**TASK REQUIREMENTS**
What lines of the material below hold the string "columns"? Copy them out.

**SUPPLIED DATA**

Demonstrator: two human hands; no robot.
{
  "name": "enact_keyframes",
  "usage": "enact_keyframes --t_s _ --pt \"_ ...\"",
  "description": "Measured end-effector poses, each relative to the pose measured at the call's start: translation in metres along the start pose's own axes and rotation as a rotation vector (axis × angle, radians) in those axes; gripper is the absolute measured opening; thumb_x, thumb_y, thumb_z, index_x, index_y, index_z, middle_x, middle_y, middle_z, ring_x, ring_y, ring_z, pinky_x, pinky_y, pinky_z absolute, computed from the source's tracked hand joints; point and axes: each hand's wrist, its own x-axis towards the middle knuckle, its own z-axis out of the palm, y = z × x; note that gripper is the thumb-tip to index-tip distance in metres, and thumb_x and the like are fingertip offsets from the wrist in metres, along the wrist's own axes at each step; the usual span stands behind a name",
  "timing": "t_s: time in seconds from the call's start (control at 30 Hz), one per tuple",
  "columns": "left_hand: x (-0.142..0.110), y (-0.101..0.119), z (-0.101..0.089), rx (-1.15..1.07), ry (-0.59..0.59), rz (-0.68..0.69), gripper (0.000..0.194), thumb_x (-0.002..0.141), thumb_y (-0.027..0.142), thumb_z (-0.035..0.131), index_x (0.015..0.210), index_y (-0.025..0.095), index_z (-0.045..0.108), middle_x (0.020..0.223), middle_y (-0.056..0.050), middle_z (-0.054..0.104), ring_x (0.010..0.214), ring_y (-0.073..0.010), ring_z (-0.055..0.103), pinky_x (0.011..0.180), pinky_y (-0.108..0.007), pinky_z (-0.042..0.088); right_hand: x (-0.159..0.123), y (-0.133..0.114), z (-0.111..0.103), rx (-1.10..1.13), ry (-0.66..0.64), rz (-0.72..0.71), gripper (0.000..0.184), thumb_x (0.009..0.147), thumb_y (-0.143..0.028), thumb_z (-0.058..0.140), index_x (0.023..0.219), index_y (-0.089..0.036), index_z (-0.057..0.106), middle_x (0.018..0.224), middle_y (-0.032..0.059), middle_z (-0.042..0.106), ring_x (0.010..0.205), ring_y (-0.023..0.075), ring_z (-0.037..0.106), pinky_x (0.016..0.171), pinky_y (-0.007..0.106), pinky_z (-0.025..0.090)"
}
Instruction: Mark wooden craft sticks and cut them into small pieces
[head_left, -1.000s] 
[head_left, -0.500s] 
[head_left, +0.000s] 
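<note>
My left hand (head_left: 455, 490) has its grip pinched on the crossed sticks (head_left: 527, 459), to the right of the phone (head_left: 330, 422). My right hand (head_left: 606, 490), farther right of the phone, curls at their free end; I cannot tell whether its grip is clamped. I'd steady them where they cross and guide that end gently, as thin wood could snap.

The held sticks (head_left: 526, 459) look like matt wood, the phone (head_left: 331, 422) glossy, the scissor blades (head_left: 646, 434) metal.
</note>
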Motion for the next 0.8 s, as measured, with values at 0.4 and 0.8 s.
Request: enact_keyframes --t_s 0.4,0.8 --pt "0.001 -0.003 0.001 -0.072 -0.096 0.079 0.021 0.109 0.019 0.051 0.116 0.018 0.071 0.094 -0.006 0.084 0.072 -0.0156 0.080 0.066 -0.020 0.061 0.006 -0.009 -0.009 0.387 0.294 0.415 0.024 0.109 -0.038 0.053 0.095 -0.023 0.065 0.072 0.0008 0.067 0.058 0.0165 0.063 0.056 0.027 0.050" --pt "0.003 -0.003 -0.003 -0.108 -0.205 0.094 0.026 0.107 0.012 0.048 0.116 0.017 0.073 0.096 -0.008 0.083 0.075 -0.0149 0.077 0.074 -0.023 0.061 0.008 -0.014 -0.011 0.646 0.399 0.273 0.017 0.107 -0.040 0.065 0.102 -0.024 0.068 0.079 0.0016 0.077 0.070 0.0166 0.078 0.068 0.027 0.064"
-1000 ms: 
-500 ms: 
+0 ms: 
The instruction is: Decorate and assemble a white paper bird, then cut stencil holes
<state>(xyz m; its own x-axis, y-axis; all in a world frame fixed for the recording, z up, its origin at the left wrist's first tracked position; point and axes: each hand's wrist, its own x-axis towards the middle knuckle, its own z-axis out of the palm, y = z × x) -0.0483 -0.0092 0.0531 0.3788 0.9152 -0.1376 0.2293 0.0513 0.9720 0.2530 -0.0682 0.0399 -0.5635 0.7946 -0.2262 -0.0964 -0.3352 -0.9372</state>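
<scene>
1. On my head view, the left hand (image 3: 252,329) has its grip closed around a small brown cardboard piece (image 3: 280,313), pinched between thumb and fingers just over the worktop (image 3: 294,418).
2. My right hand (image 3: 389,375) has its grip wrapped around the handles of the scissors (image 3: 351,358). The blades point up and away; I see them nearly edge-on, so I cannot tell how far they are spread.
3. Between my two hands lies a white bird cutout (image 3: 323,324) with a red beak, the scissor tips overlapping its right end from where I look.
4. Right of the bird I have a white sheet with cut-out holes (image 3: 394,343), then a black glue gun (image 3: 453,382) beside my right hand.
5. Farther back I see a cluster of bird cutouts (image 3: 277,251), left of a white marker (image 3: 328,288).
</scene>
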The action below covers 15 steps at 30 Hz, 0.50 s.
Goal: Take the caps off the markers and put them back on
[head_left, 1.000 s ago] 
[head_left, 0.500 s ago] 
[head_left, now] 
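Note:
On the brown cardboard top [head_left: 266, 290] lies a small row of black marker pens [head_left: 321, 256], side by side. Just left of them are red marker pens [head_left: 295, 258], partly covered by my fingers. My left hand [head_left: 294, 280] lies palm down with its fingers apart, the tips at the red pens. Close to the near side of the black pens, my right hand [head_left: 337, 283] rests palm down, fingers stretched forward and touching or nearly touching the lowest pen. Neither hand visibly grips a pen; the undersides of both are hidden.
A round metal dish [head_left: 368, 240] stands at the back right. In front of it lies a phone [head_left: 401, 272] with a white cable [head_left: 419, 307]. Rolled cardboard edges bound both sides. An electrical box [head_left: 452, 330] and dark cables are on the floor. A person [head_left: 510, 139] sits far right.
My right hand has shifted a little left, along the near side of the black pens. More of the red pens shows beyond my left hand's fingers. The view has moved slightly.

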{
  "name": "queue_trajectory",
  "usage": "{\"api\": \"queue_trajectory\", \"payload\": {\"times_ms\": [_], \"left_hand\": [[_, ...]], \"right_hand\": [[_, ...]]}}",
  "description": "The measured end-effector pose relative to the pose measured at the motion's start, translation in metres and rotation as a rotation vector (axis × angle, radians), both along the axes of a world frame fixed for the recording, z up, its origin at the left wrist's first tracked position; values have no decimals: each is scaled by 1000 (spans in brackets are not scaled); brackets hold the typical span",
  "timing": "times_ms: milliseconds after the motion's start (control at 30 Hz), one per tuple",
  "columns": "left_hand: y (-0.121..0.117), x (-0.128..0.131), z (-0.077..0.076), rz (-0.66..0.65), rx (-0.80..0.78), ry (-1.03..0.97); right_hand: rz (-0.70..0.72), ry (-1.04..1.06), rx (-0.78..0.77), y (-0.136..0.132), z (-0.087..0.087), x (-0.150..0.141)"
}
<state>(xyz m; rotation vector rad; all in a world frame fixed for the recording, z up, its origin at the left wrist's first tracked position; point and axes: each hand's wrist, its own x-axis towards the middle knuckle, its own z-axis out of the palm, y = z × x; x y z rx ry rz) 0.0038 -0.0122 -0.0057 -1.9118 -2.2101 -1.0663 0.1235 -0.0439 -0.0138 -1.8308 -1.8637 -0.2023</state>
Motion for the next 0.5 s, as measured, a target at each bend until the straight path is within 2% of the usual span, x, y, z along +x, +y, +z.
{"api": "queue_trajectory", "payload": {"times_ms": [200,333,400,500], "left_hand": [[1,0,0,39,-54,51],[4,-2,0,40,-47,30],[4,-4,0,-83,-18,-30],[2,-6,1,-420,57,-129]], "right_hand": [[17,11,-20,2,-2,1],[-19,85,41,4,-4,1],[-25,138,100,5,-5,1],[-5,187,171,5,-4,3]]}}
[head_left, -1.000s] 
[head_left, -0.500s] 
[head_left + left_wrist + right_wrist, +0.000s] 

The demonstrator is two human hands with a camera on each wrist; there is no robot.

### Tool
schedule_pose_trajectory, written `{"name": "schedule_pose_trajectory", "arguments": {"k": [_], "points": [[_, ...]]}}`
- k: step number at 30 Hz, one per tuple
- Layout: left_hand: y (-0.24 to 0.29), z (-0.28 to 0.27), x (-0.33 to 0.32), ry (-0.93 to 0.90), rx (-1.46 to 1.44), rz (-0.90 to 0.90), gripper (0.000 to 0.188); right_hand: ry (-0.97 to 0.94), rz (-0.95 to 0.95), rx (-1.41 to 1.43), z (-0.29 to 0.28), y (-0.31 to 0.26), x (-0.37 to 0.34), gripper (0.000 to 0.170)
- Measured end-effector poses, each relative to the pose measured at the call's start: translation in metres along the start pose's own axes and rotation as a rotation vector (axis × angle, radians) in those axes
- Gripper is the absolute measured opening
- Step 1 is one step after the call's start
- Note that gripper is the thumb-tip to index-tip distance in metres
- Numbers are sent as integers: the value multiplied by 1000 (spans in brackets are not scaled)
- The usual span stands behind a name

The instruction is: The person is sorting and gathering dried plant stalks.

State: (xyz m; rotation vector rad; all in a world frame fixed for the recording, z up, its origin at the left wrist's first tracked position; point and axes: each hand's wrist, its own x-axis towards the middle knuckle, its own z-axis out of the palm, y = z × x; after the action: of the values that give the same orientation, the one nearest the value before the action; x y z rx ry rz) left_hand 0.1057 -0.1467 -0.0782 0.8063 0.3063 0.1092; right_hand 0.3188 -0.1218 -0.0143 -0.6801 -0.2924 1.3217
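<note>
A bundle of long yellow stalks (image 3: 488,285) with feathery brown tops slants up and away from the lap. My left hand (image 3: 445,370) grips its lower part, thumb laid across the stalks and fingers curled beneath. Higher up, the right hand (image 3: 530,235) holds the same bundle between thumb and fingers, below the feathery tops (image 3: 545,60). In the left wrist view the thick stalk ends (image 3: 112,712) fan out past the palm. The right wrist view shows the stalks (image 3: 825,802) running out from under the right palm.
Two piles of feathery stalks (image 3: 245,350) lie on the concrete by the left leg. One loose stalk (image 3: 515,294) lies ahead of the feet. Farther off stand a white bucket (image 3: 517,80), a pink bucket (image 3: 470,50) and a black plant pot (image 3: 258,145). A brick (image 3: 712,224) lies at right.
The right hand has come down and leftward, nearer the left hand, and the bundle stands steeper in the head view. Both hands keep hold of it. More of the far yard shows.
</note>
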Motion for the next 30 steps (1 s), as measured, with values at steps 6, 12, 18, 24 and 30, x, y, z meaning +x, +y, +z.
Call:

**EXERCISE RESULT**
  "columns": "left_hand: x (-0.142..0.110), y (-0.101..0.119), z (-0.101..0.089), rx (-1.15..1.07), ry (-0.59..0.59), rz (-0.68..0.69), gripper (0.000..0.194), thumb_x (-0.002..0.141), thumb_y (-0.027..0.142), thumb_z (-0.035..0.131), index_x (0.015..0.210), index_y (-0.025..0.095), index_z (-0.045..0.108), middle_x (0.020..0.223), middle_y (-0.056..0.050), middle_z (-0.054..0.104), ring_x (0.010..0.214), ring_y (-0.073..0.010), ring_z (-0.055..0.103), pinky_x (0.011..0.180), pinky_y (-0.108..0.007), pinky_z (-0.042..0.088); right_hand: x (-0.159..0.123), y (-0.133..0.114), z (-0.111..0.103), rx (-1.10..1.13), ry (-0.66..0.64), rz (-0.72..0.71), gripper (0.000..0.184), thumb_x (0.009..0.147), thumb_y (-0.143..0.028), thumb_z (-0.058..0.140), index_x (0.023..0.219), index_y (-0.089..0.036), index_z (-0.057..0.106), middle_x (0.018..0.224), middle_y (-0.032..0.059), middle_z (-0.042..0.106), ring_x (0.010..0.205), ring_y (-0.023..0.075), ring_z (-0.037..0.106), pinky_x (0.016..0.171), pinky_y (-0.007..0.106), pinky_z (-0.025..0.090)"
  "columns": "left_hand: y (-0.121..0.117), x (-0.128..0.131), z (-0.077..0.076), rz (-0.66..0.65), rx (-0.80..0.78), ry (-1.03..0.97); right_hand: rz (-0.70..0.72), ry (-1.04..1.06), rx (-0.78..0.77), y (-0.136..0.132), z (-0.087..0.087), x (-0.150..0.141)"

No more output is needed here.